In the field of semiconductor and LED manufacturing, vapor deposition processes such as Chemical vapor deposition (CVD), Metal-Organic Chemical Vapor Deposition and Atomic layer deposition (ALD) have played a critical role in depositing materials on substrates. All these processes require accurate delivery of precursor gas into reactor chamber in order to create a desired uniformity and quality of the layer on the substrate. Accurate delivery of such gas/vapor mixture requires precise measurement of the concentration of the precursor gas.
At present there is a wide variety of concentration sensors are available in market which use different sensing techniques such as acoustical technology, optical technology and mass spectroscopy. Among these technologies; the acoustical sensor such as PIEZOCON® gas concentration sensor (hereinafter “Piezocon Sensor”) sold by VEECO has demonstrated high accuracy and repeatable real time concentration measurement. It has been widely used and integrated in CVD and MOCVD tools for monitoring the precursor concentration and controlling the mass flow.

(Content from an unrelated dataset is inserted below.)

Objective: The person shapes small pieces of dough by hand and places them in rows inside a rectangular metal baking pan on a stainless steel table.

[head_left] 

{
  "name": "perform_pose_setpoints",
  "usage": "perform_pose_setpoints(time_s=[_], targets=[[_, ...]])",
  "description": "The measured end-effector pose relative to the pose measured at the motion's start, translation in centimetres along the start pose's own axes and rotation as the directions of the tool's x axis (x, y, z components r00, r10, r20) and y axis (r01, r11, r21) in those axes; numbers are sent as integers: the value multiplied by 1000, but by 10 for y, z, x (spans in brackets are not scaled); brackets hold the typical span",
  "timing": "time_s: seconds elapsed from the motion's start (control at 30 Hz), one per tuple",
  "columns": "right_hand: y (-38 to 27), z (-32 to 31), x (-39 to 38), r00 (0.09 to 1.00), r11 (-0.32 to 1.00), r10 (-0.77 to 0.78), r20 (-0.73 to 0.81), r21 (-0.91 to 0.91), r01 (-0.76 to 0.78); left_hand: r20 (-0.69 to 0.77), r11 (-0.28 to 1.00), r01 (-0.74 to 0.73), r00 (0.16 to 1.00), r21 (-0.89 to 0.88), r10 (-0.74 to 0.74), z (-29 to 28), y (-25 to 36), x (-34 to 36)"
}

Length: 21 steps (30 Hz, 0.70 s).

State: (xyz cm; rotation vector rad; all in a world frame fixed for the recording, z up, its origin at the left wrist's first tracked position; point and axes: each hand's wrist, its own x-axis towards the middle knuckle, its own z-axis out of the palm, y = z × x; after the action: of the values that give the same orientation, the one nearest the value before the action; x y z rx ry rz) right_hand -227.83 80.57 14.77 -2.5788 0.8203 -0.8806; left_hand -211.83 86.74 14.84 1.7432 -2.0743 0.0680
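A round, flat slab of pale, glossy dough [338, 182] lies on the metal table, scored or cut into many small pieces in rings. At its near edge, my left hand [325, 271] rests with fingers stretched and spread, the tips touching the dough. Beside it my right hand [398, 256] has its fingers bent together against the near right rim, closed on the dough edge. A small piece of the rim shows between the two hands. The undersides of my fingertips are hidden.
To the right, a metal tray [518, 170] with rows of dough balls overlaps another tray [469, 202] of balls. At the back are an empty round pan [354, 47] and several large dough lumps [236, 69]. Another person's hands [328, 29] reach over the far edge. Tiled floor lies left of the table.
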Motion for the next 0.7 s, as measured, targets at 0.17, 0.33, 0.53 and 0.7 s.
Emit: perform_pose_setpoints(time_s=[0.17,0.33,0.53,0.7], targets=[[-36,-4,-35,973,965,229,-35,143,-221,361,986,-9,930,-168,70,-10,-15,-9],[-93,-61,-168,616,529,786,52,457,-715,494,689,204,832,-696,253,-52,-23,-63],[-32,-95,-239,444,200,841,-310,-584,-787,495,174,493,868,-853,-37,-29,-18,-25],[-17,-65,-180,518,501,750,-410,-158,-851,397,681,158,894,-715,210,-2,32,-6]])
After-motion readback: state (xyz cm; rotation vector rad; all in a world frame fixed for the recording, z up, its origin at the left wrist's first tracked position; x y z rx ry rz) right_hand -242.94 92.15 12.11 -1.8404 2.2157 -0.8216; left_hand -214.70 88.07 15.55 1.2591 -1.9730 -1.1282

In the conventional Piezocon systems, a piezoelectric component is stacked on each side of the transducer, and mechanically coupled to a transformer. The interface between the piezoelectric components and the transformer is an epoxy that provides a mechanical bonding and also permits for the transmission of acoustic signal. However, despite the mechanical structure of the sensor being robust, it has been discovered that the piezoelectric components can separate from the transformer when the sensor is operated at a relatively high temperature (>100° C.). This is due to the coefficient of thermal expansion (CTE) mismatch between piezoelectric components and transformer, which causes mechanical deformation, stress and strain between components that result in mechanical bonding failures.

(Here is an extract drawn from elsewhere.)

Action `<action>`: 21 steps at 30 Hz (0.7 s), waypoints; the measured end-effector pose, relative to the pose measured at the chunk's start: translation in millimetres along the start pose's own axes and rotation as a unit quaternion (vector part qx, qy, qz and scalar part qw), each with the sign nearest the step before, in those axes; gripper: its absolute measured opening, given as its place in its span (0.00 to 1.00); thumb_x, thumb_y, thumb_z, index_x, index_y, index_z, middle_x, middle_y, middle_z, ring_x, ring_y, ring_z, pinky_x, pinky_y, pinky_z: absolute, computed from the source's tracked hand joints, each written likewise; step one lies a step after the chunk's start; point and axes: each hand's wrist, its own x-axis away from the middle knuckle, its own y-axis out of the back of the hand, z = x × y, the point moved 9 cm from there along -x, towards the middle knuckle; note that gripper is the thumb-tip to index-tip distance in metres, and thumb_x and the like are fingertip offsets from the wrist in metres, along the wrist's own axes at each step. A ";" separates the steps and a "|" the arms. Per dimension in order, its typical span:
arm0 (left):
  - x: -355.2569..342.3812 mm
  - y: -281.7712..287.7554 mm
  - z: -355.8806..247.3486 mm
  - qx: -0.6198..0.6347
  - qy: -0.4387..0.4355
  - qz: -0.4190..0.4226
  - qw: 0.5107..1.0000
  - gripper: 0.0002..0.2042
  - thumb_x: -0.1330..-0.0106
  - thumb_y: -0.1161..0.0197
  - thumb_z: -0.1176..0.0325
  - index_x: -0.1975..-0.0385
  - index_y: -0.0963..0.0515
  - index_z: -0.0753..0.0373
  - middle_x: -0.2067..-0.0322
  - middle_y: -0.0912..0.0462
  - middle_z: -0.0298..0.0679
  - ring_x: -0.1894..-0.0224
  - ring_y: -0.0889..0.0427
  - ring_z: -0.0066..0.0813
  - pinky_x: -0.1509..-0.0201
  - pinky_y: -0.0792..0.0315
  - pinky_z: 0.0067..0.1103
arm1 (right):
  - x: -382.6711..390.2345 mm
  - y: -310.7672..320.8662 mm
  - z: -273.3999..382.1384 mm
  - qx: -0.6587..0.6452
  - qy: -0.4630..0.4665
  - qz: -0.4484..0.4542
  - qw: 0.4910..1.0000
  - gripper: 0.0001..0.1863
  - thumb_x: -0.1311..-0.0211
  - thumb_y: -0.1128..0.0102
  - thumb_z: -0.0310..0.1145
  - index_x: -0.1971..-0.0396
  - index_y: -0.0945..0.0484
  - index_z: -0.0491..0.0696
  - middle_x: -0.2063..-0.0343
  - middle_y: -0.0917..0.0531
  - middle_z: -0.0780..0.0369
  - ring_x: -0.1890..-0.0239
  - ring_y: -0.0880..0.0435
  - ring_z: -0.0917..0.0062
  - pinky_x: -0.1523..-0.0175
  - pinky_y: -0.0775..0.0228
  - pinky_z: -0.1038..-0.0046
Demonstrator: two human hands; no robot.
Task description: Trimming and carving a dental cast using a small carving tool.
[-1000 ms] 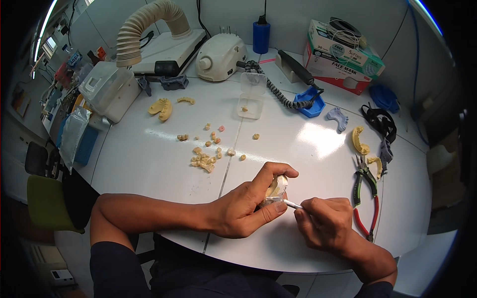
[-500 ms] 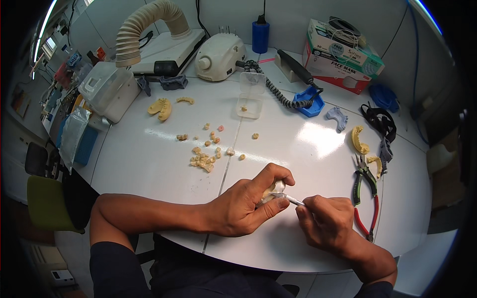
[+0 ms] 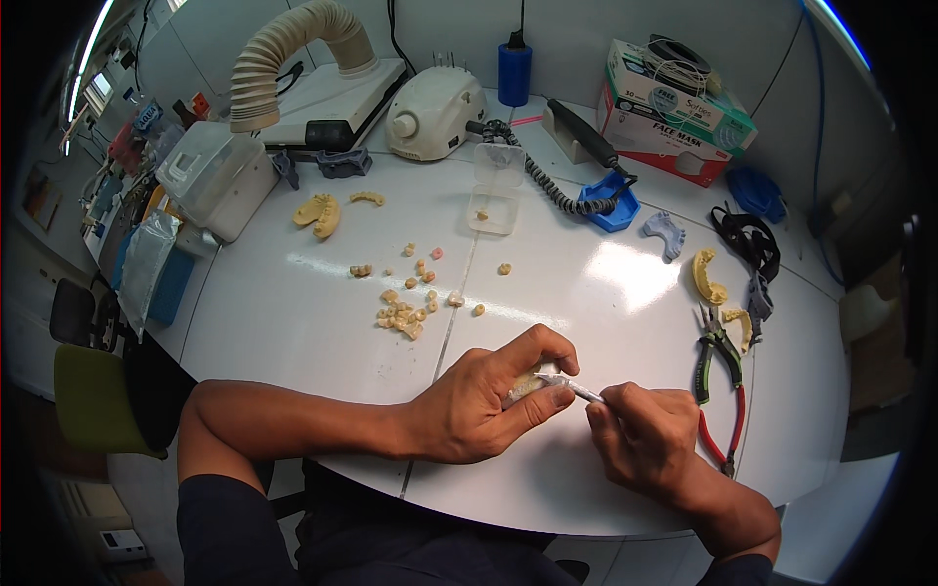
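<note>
My left hand (image 3: 484, 400) is closed around a small pale yellow and whitish piece (image 3: 524, 385), mostly hidden by the fingers, perhaps a dental cast. Between thumb and fingers, my right hand (image 3: 650, 435) grips a slim silver craft knife (image 3: 578, 389). Its thin tip reaches over the piece, between my left thumb and forefinger; whether it touches cannot be made out. Beyond my left hand lies a loose heap of cream-coloured dental crowns (image 3: 399, 317), with a single crown (image 3: 478, 310) closest to my knuckles.
Pliers (image 3: 718, 371) with red and green handles lie right of my right hand. Yellow dental casts (image 3: 705, 276) and a grey-blue one (image 3: 664, 234) lie beyond them. Farther back are a small clear box (image 3: 491, 210), a white control unit (image 3: 435, 112), a black handpiece (image 3: 581, 132) and a ribbed hose (image 3: 283, 54).
The knife's tip has shifted slightly up and left over the piece, which shows at a different tilt between my left fingers. Both hands stay almost in place.
</note>
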 end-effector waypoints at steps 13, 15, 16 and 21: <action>-0.9 -0.8 3.4 0.023 0.054 0.064 0.996 0.36 0.27 0.30 0.65 0.25 0.45 0.61 0.66 0.26 0.29 0.68 0.29 0.12 0.63 0.33 0.14 | 2.7 1.4 -4.6 -0.005 -0.027 -0.007 1.000 0.08 0.39 0.28 0.25 0.73 0.22 0.45 0.87 0.23 0.64 0.90 0.24 0.72 0.82 0.35 0.71; -0.7 -0.4 7.1 0.081 0.066 0.077 0.991 0.47 0.28 0.29 0.68 0.20 0.59 0.61 0.63 0.27 0.29 0.68 0.29 0.12 0.63 0.32 0.14 | 2.4 -0.6 -7.7 -0.002 -0.037 -0.008 0.999 0.08 0.39 0.28 0.25 0.73 0.22 0.45 0.87 0.23 0.64 0.90 0.24 0.72 0.82 0.34 0.70; -1.8 -1.2 8.7 0.080 0.054 0.090 0.991 0.50 0.28 0.29 0.69 0.19 0.64 0.61 0.63 0.27 0.30 0.67 0.29 0.12 0.61 0.31 0.13 | 2.6 1.3 -5.7 -0.004 -0.022 -0.021 1.000 0.08 0.38 0.29 0.25 0.72 0.22 0.45 0.87 0.23 0.64 0.90 0.24 0.72 0.82 0.34 0.70; 1.2 6.5 10.2 0.082 0.039 0.090 0.992 0.48 0.28 0.32 0.69 0.19 0.63 0.62 0.60 0.25 0.33 0.63 0.27 0.16 0.56 0.28 0.17 | -2.2 -19.0 -14.4 -0.009 -0.046 0.052 0.998 0.06 0.37 0.31 0.25 0.71 0.21 0.44 0.87 0.23 0.63 0.90 0.24 0.71 0.81 0.34 0.70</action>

In addition to the mechanical challenge of the sensor at high temperature, it has been also discovered that the accuracy of measurement is degraded when the sensor is operated in a low pressure regime (below about 100 Torr). This is due to that the signal strength across the gap decreasing as the pressure of the gas mixture therein decreases, resulting in a small signal to noise ratio and therefore affecting the accuracy and reliability of measurement.
There is a need, therefore, for a sensor that can operates in low pressure and/or high temperature environments in which conventional systems either do not provide usable data or would be damaged.